Autism Awareness: Gender Bias In Psychology

*For Autism Awareness month I wanted to post a recent paper I submitted for my studies. I feel this is an important issue to bring up. I realize that this is not the typical blog post but I hope this short essay will bring some necessary discussions to light.

Gender Bias in Psychology

This essay will discuss what I think of the ongoing gender bias that continues to exist in psychological research and will include parts of my experience as a woman with Asperger’s Syndrome. In the past I have struggled immensely to find the same respect and resources that I have found for my male son who also has Asperger’s Syndrome. It has only been in the last few years that multiple accounts of female Asperger’s syndrome have surfaced. Studies speculate that there are just as many female “Aspies” as male but there has not been nearly the amount of research on the female version of the syndrome. Thanks to Rudy Simone and a few other pioneering women who demanded that their voices be heard, leading experts like Tony Attwood are finally conducting research and writing books for the female audience.
I admire that psychology has tried, but failed, to deal with gender bias. At least it is an educational discipline that has acknowledged some if it’s shortcomings. Nauert (2006) cites social psychologist Hegarty who says he is optimistic about changes to gender bias in psychology because “psychological methods allowed us to bring this issue to light and to describe it” (para.7). While I do not feel 100% confident in the findings of psychology, especially from a female perspective, I do feel it change is necessary to the development of the discipline. Nauert (2006) also quotes Hegarty saying that, “About three quarters of these positioned men’s data first, and made women the second sex. But this effect was reversed when psychologists depicted data about parents” (para. 5).
In my own personal experience with psychologists, I have to fight hard to be heard apart from my gender yet when I talk about my son’s diagnosis, I am respected for my role and my authority as my child’s mother. This is completely frustrating and degrading. In the role of the mother, I am respected for my wisdom and intuition but I am questioned for the very same traits, simply because I am a woman and am speaking to matters pertaining to myself. I have been treated as being over dramatic when I have said something about myself when the same statement was acceptable when pertained to my son.
I regard my son as not solely male but a human that thinks and acts in a similar way to myself. In this regard, I hope that I can transcend gender in matters that involve our brains and see the differences in ourselves, not primarily as male and female, but simply from cultural conditioning or difference in temperament and taste. In my experience, my brain relates more to my male son than my female daughter, who also is an Aspie. This further complicates the role of gender and shows that the biases of psychology are not solely based on individuals and their needs. Psychological biases are also part of cultural or societal context.
Before I began my sociology studies, I thought of studying psychology. I had enough experience in my life to want to continue the research on a more equal standing, especially in regards to Asperger’s in each person, whether male or female. As I took note of varied accounts in the psychological field, I realized that my problem with psychology is that even though it is a study of the individual, it did not seem to treat each diagnosis as individual. I realized there are so many other factors involved, and so I wanted to study the world we created and then apply it to the individual as well as the whole.
I want psychology to succeed in awareness and neutrality. I will not feel confident in psychology until these two qualities show up as the norm instead of the rarity. But in my life, I depend on psychology to give me support, knowledge, aid and diagnosis. It has changed our lives for the better, while also creating injustice. For me it is a necessary discipline, despite gender biases. I have great hopes for the evolution of psychological studies and the reduction of ongoing gender bias.

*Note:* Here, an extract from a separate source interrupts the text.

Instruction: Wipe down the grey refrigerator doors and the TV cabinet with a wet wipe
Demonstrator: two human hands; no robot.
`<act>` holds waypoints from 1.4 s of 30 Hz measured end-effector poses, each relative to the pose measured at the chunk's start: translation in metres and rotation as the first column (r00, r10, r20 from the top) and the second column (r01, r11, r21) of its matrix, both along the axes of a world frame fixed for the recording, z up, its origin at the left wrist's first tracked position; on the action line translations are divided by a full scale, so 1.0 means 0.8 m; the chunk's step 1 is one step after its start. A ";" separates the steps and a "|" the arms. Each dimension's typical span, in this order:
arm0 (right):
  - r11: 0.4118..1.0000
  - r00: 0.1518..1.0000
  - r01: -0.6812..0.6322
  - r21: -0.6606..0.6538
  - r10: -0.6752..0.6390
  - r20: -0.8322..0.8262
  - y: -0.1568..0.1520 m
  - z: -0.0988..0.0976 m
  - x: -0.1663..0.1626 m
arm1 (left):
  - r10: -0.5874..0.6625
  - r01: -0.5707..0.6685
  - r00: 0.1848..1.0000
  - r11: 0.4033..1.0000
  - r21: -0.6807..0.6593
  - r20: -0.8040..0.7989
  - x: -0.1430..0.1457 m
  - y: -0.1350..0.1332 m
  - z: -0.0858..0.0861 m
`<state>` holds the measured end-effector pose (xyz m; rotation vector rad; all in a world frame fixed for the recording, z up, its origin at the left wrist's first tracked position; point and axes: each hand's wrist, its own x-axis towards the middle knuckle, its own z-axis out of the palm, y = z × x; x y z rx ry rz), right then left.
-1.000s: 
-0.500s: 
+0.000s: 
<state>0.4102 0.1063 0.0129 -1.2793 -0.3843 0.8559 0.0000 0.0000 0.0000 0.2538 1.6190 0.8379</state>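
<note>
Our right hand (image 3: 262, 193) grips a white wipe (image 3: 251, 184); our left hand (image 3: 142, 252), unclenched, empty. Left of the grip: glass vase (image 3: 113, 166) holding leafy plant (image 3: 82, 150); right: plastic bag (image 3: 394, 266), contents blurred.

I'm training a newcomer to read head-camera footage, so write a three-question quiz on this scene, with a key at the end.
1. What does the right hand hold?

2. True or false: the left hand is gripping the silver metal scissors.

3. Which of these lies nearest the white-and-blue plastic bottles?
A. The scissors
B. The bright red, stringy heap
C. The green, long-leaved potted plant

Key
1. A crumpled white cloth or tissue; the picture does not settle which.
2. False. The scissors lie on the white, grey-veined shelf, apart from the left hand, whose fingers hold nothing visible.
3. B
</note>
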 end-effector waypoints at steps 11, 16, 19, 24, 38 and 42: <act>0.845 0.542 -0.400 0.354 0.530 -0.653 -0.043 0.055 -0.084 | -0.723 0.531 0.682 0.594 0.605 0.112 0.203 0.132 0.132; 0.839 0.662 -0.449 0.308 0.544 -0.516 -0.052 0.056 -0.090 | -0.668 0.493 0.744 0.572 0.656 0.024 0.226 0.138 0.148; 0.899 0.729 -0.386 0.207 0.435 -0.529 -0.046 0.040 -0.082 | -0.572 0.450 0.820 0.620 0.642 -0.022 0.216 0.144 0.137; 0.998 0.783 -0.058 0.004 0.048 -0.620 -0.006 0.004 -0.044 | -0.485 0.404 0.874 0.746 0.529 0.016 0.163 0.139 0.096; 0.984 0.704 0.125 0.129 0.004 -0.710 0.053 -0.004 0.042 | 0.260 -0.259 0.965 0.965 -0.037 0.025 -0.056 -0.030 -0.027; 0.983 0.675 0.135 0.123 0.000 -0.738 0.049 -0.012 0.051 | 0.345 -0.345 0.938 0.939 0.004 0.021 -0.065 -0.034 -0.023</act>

Nauert, R. (2006). Male gender bias in psychological research continues. Psychology News.
Retrieved from

This is by Samantha and SO good for Aspergirls. I would highly recommend for any who wish to understand women and autism to listen while doing chores or watch during downtime:


My Little Warriors said...

Great essay!

nyssa said...

this was awesome. i experienced the gender bias too when I approached my doctor about maybe being on the spectrum. he dismissed it completely.

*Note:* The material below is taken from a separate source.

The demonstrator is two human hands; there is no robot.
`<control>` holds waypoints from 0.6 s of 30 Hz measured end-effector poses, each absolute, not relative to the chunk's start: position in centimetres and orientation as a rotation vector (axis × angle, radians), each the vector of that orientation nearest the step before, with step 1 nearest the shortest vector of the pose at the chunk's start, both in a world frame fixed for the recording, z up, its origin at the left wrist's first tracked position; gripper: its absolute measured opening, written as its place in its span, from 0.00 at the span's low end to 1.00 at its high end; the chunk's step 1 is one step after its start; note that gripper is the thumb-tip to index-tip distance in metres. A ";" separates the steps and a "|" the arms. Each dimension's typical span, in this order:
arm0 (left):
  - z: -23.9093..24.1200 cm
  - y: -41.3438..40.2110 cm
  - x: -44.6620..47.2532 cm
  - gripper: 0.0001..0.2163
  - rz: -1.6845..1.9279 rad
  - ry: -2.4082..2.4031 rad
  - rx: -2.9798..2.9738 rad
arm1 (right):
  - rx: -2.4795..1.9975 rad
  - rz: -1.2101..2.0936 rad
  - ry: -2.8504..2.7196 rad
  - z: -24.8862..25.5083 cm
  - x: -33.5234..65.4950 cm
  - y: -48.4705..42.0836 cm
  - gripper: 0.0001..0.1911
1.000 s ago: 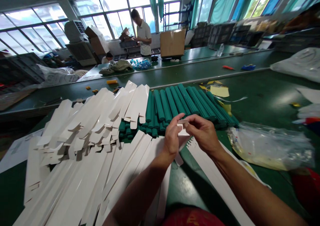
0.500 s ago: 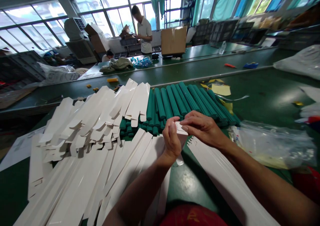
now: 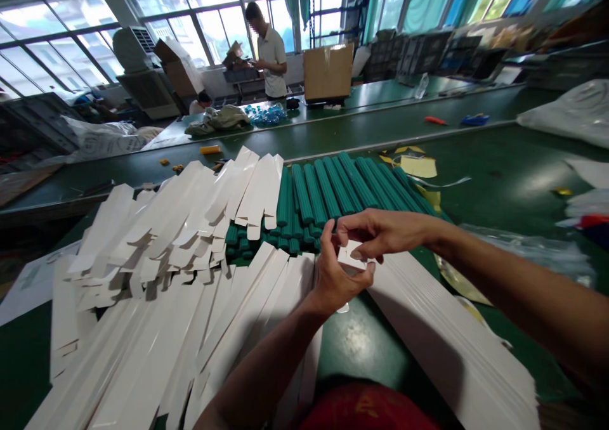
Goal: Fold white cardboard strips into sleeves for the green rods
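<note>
Here, flat white cartons (image 3: 157,271) lie fanned across the left of the green counter (image 3: 504,176), with green rolls (image 3: 342,192) stacked behind them. The left hand (image 3: 335,278) and right hand (image 3: 380,233) meet just in front of the rolls, both pinching the end flap of one long white carton (image 3: 442,335). That carton runs toward the lower right, above the counter.

Both my hands meet at centre.
My left hand (image 3: 335,278) curls, thumb up; my right hand (image 3: 380,232) pinches, forearm stretched in from the right.
</note>
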State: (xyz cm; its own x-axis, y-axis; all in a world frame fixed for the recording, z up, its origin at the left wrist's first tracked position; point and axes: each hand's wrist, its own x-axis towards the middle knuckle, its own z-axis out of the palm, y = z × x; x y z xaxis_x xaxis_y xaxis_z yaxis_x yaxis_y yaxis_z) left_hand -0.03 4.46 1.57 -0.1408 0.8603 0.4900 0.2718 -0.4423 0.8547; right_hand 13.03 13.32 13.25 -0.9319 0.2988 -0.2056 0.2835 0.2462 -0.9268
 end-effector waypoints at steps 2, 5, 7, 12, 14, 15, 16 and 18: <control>1.5 4.2 0.1 0.44 1.626 1.267 1.653 | -0.644 1.946 -2.414 12.8 12.9 13.5 0.11; 1.5 4.0 0.4 0.43 1.635 1.266 1.649 | -0.721 1.927 -2.405 12.5 12.9 13.3 0.12; 1.4 3.9 0.5 0.43 1.641 1.269 1.652 | -0.769 1.867 -2.436 12.6 12.8 13.0 0.12; 0.8 4.3 0.9 0.44 1.686 1.264 1.668 | -0.873 1.426 -2.661 13.7 12.6 12.1 0.11; 0.5 4.4 0.9 0.44 1.680 1.290 1.685 | -0.925 1.125 -2.782 14.2 12.4 11.7 0.10; 0.5 4.5 0.9 0.44 1.676 1.313 1.695 | -0.952 1.000 -2.832 14.4 12.2 11.6 0.09; 0.4 4.5 0.9 0.45 1.669 1.336 1.705 | -0.974 0.905 -2.872 14.5 12.1 11.4 0.08; 0.4 4.5 0.8 0.46 1.656 1.368 1.718 | -0.993 0.786 -2.928 14.8 11.8 11.1 0.06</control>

Called to Question said...

Spectacular writing, my love. :) You are so right about psychology and the limits of it. I too hope that it will evolve into what you stated. Your brilliant! No wonder you get such great marks. :)

M said...

This is why I don't even know where to start when it comes to getting diagnosed...most analysts are not receptive and do not listen and write me off as "dramatc", as you said. The only hope I have is that my dad is an engineer with Aspie traits and my sister is diagnosed with sensory processing disorder, learning disabilities, and also has Aspie traits. No boys in the family.

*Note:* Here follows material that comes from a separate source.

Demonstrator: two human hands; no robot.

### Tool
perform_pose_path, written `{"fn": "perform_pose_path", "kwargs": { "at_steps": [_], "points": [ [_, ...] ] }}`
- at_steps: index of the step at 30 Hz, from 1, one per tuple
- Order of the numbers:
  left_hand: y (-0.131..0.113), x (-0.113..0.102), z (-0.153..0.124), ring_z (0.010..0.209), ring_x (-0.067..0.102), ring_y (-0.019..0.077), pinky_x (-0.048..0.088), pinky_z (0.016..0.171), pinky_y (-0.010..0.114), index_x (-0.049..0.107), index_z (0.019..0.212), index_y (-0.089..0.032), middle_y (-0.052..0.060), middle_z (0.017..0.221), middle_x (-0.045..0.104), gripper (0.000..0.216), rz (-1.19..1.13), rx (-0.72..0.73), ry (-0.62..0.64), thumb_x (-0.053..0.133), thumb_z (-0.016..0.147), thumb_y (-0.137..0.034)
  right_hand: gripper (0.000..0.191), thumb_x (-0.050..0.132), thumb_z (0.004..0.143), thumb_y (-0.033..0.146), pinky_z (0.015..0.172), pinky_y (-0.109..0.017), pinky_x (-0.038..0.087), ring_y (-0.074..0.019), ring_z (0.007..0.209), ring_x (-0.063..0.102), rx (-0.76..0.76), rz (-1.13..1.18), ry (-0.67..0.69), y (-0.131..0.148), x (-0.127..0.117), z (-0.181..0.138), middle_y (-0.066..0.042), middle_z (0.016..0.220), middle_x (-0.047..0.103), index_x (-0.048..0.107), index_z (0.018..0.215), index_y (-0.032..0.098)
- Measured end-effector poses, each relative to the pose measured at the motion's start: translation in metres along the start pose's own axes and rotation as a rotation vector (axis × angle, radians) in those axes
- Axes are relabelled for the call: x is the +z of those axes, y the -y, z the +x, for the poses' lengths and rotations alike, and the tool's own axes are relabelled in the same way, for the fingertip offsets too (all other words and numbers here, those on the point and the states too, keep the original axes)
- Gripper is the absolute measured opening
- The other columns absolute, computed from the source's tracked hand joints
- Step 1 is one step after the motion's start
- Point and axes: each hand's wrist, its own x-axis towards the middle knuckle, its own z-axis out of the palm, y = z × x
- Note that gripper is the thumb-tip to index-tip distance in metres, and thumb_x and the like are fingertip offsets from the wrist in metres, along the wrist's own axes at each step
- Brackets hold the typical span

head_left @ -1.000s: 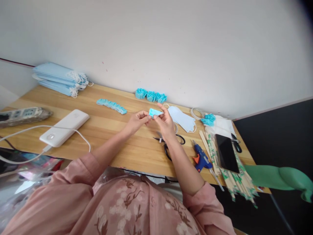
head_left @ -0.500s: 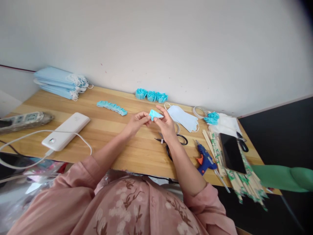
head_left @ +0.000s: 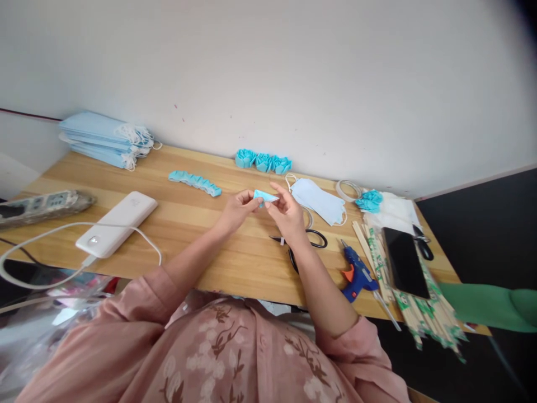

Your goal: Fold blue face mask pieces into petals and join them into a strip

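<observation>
Above the middle of the wooden table (head_left: 184, 224), my left hand (head_left: 236, 211) and my right hand (head_left: 286, 212) both pinch a small folded piece of light blue mask fabric (head_left: 264, 196). The left fingers grip its left end. The right thumb and fingers close on its right end, with the forefinger raised. Black scissors (head_left: 304, 246) lie on the table just under my right wrist. A pleated blue strip (head_left: 193, 182) lies to the left of my hands. Three blue fabric rosettes (head_left: 263, 162) sit against the wall behind them.
A stack of blue face masks (head_left: 103, 139) lies at the back left. A white power bank (head_left: 116, 224) with cable and a power strip (head_left: 42, 204) are on the left. Loose masks (head_left: 319, 201), a blue glue gun (head_left: 356, 274), wrapped chopsticks (head_left: 403, 291), a phone (head_left: 406, 262) and tape (head_left: 347, 190) fill the right side.
The blue piece looks flatter and narrower between my fingers than a second ago. Both hands stay in the same spot; the view has shifted slightly.
</observation>
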Motion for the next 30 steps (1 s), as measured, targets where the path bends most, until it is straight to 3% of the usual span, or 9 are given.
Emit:
{"fn": "perform_pose_path", "kwargs": {
  "at_steps": [5,12,23,30],
  "points": [
    [-0.003,0.002,-0.002,0.061,0.048,0.0095,0.040,0.064,0.025,0.060,0.069,-0.017,-0.003,0.062,0.054,0.022,-0.012,-0.021,-0.038,0.070,0.074,-0.036,0.039,0.074,0.074,0.043,0.074,-0.029,0.053,-0.0146,0.077,0.062,0.074,0.095,-0.030,0.000,0.000,0.000,0.001,0.081,0.067,0.066,0.106,0.023],
    [0.000,0.006,-0.004,0.062,0.048,0.0095,0.039,0.064,0.025,0.060,0.069,-0.017,-0.003,0.065,0.055,0.023,0.007,-0.026,-0.012,0.070,0.073,-0.037,0.024,0.072,0.075,0.042,0.064,-0.025,0.046,-0.0113,0.064,0.055,0.084,0.062,-0.154,-0.006,0.002,-0.001,0.005,0.070,0.060,0.060,0.078,0.021],
    [0.001,0.008,-0.005,0.062,0.047,0.0097,0.040,0.064,0.025,0.057,0.067,-0.018,-0.004,0.063,0.054,0.022,0.011,-0.042,-0.027,0.069,0.073,-0.035,0.012,0.064,0.081,0.033,0.077,-0.031,0.053,-0.0154,0.073,0.063,-0.130,-0.293,-0.283,0.003,0.004,-0.009,0.001,0.079,0.068,0.060,0.083,0.023],
    [-0.002,0.005,-0.004,0.064,0.049,0.0103,0.040,0.065,0.026,0.058,0.070,-0.017,-0.003,0.067,0.057,0.022,0.084,0.020,-0.021,0.069,0.072,-0.036,0.029,0.059,0.088,0.040,0.091,-0.036,0.053,-0.0194,0.097,0.068,-0.093,-0.137,-0.087,0.002,-0.009,-0.006,-0.005,0.104,0.072,0.064,0.111,0.023]
  ]
}}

Sometimes I feel like the whole thing is so misunderstood and it's essentially only loner hypersmart teenage boys who are getting diagnosed... It is very obvious to me that there were signs since early childhood and nobody noticed then or cares now when I point out the parallels between other Aspie women and me and the fact that I hit every other diagnostic criteria except for the fact that I am an attractive women in my mid-20s.

Kmarie said...

Hi Rachel;
Yes I hear you except I'm late twenties. My therapist has been trying to help me find someone whose had experience in diagnosis and we can't find any in our part of Canada... Which is saying a lot. My son has his official papers and while I had to fight to get him tested it was worth it. It's tougher as a female. Have you read Aspergirls by Rudy Simone? It is excellent and may make you feel less alone. I have other book recommendations in my library link... Just click on authors name by any with AS in the title;)
It does feel isolating. I have way more to chat about if you'd like;)
Thanks for stopping by;)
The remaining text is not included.